Remind me to check my facts before I start my journalistic career.
Fact #1: I weighed 136 pounds on my bathroom scale the week after my baby girl was born.
Fact#2: I weighed 154 pounds on my bathroom scale yesterday.
Fact #3:(this is the one that I slipped up on) At some point between the birth of my daughter and yesterday, someone, and I’m not naming names (I’m almost positive it was my makulit little 2-year-old boy) changed the calibration of my bathroom scale to start at 10 instead of 0.

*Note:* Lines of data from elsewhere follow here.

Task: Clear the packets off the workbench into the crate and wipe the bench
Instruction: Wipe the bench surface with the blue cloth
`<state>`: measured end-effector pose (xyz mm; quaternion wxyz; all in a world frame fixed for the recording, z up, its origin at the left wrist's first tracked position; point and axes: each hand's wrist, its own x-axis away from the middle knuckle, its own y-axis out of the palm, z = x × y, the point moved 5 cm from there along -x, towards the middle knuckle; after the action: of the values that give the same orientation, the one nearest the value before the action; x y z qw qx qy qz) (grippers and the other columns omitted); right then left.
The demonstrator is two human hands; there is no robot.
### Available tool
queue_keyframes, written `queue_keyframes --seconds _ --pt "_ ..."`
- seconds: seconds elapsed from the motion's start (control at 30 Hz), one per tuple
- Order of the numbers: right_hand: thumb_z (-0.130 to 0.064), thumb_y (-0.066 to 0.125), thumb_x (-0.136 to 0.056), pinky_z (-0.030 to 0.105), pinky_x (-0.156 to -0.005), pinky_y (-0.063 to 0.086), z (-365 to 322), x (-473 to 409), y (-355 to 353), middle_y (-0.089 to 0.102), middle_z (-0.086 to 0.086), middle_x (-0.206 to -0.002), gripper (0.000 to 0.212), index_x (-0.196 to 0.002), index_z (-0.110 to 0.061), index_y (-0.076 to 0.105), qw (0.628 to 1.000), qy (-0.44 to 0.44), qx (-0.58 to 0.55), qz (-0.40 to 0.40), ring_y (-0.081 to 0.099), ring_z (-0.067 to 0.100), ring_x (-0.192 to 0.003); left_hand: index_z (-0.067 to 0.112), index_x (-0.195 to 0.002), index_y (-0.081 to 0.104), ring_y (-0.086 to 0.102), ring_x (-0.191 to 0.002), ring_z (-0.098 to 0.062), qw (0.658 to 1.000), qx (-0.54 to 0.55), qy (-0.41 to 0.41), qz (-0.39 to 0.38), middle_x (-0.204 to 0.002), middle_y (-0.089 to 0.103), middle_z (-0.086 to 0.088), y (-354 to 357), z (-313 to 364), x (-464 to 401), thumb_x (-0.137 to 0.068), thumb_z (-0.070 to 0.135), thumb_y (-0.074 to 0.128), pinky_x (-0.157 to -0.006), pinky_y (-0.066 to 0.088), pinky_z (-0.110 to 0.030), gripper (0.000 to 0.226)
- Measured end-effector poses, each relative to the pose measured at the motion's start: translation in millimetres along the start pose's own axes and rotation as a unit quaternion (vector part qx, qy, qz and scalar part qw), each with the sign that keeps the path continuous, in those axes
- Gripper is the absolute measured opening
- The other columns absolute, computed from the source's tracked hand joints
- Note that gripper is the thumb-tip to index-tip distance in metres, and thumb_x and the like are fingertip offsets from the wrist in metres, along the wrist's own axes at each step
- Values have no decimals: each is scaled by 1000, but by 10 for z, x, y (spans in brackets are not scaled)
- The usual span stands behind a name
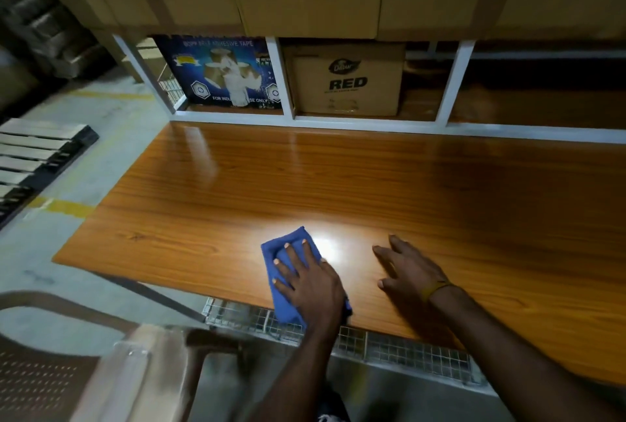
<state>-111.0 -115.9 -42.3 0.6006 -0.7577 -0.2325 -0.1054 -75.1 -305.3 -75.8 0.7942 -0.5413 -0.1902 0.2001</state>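
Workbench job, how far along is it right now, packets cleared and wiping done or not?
Clearing looks done: no packets show on the workbench; the crate itself is not identifiable in view. Wiping is in hand: the left hand presses a blue cloth flat near the front edge, while the right hand rests open on the wood beside it. How much is already wiped cannot be told; the far and right stretches may remain.

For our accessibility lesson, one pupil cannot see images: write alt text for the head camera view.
A person's left hand presses a folded blue cloth flat onto a glossy orange-brown wooden workbench near its front edge, while the right hand rests open on the wood beside it. No packets show on the bench; cardboard boxes sit in shelf compartments behind.
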Motion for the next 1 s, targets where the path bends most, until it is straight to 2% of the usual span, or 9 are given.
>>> queue_keyframes --seconds 0.17,0.27,0.4,0.73,1.0 --pt "-49 62 -88 44 -118 21 223 81 -62 4 5 -163 78 -151 -42 16 999 26 35 15 9 28 -149 28 -154 28 12 -148 -39 1000 -3 19 -1 -163 19 -7 177 463 -290 -100 40 33 -113 11 -61 56" --pt "-52 61 -87 44 -118 19 491 92 -119 2 4 -163 79 -151 -43 14 999 45 14 17 4 28 -150 29 -156 21 8 -149 -38 1000 -10 21 -4 -164 13 -7 270 640 -558 -101 41 26 -113 6 -59 57" --pt "-53 62 -87 41 -120 16 652 71 -117 0 0 -164 80 -151 -45 14 1000 21 8 8 2 25 -150 29 -156 15 0 -150 -38 999 -1 37 -22 -165 6 -7 328 893 -921 -103 42 25 -116 2 -59 56" --pt "-53 61 -87 42 -121 16 719 -370 -358 -4 -5 -163 76 -149 -49 16 1000 5 -1 -11 2 25 -150 29 -156 18 0 -149 -40 993 -13 115 -32 -164 8 -8 440 1516 -1704 -103 41 25 -117 2 -61 55" --pt "-52 58 -89 38 -120 11 669 -444 -466 -6 -3 -163 75 -151 -46 15 1000 -13 1 -3 -1 24 -150 28 -156 18 1 -149 -41 976 -6 211 -59 -164 9 -9 593 2170 -2314 -102 43 25 -117 2 -63 57"
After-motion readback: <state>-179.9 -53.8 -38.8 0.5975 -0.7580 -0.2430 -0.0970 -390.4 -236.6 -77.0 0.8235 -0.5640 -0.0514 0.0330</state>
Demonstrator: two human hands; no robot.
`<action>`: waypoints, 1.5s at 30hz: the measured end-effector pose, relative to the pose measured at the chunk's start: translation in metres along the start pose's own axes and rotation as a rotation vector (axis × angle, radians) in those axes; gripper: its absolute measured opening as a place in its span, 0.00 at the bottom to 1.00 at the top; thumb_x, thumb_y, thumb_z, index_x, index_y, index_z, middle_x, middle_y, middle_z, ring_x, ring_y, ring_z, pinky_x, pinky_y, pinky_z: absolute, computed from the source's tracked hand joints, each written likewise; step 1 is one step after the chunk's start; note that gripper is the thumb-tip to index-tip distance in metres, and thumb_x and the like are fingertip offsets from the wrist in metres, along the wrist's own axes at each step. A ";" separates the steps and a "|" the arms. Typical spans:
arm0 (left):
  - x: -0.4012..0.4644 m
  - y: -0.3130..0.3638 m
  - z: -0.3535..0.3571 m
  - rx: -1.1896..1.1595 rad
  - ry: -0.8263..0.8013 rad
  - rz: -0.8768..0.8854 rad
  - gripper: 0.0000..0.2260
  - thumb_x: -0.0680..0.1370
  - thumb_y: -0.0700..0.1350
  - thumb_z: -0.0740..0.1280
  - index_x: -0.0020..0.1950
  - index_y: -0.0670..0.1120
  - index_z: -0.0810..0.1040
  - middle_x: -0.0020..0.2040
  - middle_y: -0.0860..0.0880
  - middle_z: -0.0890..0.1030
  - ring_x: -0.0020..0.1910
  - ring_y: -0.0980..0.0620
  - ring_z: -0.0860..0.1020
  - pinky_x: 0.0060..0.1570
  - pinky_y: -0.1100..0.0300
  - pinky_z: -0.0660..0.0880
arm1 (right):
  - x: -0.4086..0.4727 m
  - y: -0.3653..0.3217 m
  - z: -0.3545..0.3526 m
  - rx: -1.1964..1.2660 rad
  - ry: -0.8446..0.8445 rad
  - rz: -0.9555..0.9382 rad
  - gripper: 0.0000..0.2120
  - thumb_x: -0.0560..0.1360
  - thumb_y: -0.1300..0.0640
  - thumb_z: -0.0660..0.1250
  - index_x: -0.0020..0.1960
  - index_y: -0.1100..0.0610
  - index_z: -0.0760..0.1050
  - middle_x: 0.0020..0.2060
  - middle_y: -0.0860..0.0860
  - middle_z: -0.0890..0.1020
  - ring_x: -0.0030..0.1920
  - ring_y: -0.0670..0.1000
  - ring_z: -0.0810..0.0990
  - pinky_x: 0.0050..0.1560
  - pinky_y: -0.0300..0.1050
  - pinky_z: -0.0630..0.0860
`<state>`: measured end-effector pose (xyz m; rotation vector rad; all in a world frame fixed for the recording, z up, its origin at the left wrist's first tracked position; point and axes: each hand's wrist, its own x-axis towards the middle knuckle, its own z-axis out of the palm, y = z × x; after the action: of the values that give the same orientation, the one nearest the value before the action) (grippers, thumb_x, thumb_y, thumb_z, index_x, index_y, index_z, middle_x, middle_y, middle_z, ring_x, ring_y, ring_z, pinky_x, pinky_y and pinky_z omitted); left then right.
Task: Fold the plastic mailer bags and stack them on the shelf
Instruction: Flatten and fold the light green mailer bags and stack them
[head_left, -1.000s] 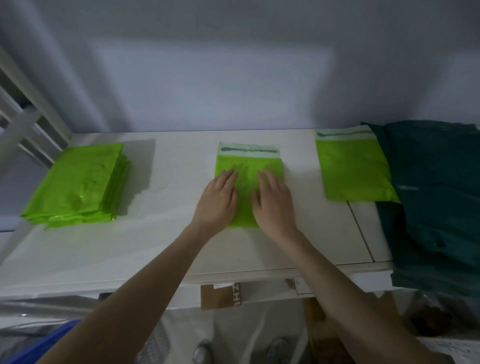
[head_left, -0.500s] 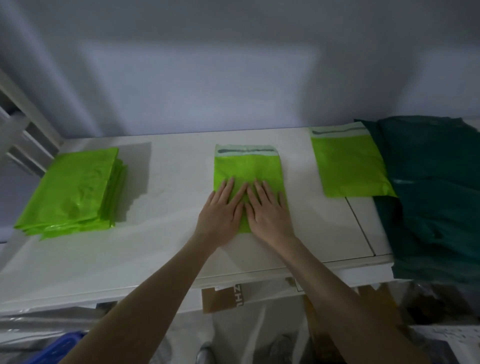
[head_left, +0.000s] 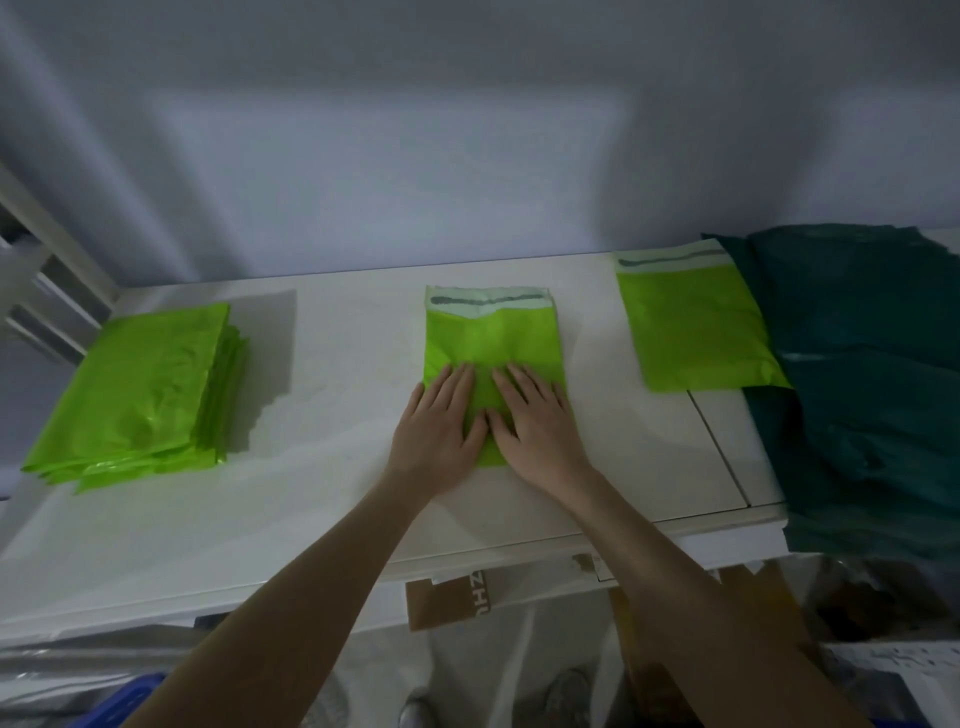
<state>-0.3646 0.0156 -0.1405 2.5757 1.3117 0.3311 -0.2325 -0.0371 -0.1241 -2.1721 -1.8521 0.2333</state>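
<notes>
A bright green mailer bag (head_left: 493, 332) lies flat in the middle of the white shelf (head_left: 332, 415), its pale adhesive strip at the far end. My left hand (head_left: 439, 431) and my right hand (head_left: 535, 423) lie side by side, palms down, fingers spread, pressing on its near half. A stack of folded green mailer bags (head_left: 140, 395) sits at the left of the shelf. Another flat green mailer bag (head_left: 691, 332) lies to the right, its right edge tucked under dark green bags.
A pile of dark green plastic bags (head_left: 862, 379) covers the shelf's right end and hangs over its front edge. A wall rises behind the shelf. White rails (head_left: 47, 291) stand at the far left. Cardboard (head_left: 452, 597) and clutter show below the shelf's front edge.
Both hands slid toward me along the middle bag, from its centre to its near end, and drew together. The bag lies flatter.
</notes>
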 end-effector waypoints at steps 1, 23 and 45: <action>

Please don’t call me an idiot to my face. Say what you want behind my back, though. I deserve it. I know I shouldn’t be so wrapped up in body image. I had thought I had it all under control, back before I got pregnant the 3rd time. I thought I had such a progressive view: “I don’t need to be a certain weight or size, as long as I’m healthy and feel good.” Then I gained some weight and girth, and suddenly I feel like nobody should like me, like my husband will want to leave me, like I can’t be seen in public. I realize now that the reason I felt fine about my image back then was because I was skinny, healthy, and I could run 10 or 12 miles whenever I wanted. The running part is more of a bragging rights sort of thing, but you can’t deny that a person who can run 10 miles nonstop has got to be in some sort of good shape.
So the point is that I still care too much about weight, and that my self-worth is tied up in this. I know this sort of behavior is passed on to children, so I hope I can cure myself before my kids start caring about their appearance. And I don’t mean whether to wear the Superman socks or paint the toenails pink.